### Work item:
Lines from the one containing "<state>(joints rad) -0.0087" through the last line of the material below: print these exactly, and only these.

START Dataset content

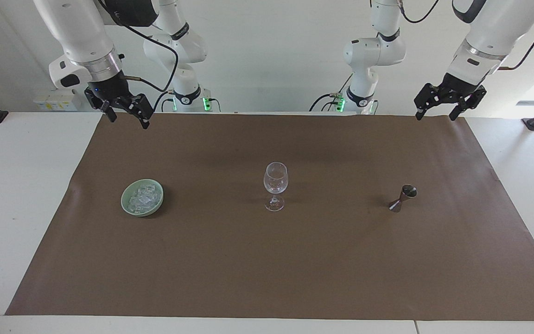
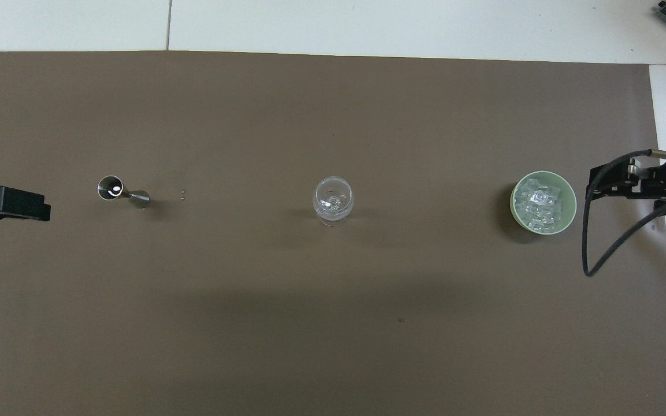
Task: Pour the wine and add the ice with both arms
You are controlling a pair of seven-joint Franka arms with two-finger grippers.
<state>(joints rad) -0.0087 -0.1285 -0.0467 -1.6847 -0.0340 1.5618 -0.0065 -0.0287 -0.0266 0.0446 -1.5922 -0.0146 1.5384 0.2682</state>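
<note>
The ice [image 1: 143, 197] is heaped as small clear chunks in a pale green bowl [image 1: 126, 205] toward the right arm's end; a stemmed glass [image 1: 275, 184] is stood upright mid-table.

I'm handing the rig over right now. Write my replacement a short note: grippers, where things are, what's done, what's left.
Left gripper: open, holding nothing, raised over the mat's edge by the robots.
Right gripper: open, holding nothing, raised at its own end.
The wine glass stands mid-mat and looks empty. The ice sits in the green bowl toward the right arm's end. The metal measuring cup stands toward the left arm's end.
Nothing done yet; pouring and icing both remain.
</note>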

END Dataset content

### Written solution:
<state>(joints rad) -0.0087 -0.1285 -0.0467 -1.6847 -0.0340 1.5618 -0.0065 -0.0287 -0.0266 0.0446 -1.5922 -0.0146 1.5384 0.2682</state>
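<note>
The ice [image 1: 143, 197] is heaped as small clear chunks in a pale green bowl [image 1: 126, 205] toward the right arm's end; a stemmed glass [image 1: 275, 184] is stood upright mid-table.

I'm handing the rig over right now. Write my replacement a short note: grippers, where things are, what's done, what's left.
Left gripper: open, holding nothing, raised over the mat's edge by the robots.
Right gripper: open, holding nothing, raised at its own end.
The wine glass stands mid-mat and looks empty. The ice sits in the green bowl toward the right arm's end. The metal measuring cup stands toward the left arm's end.
Nothing done yet; pouring and icing both remain.
</note>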

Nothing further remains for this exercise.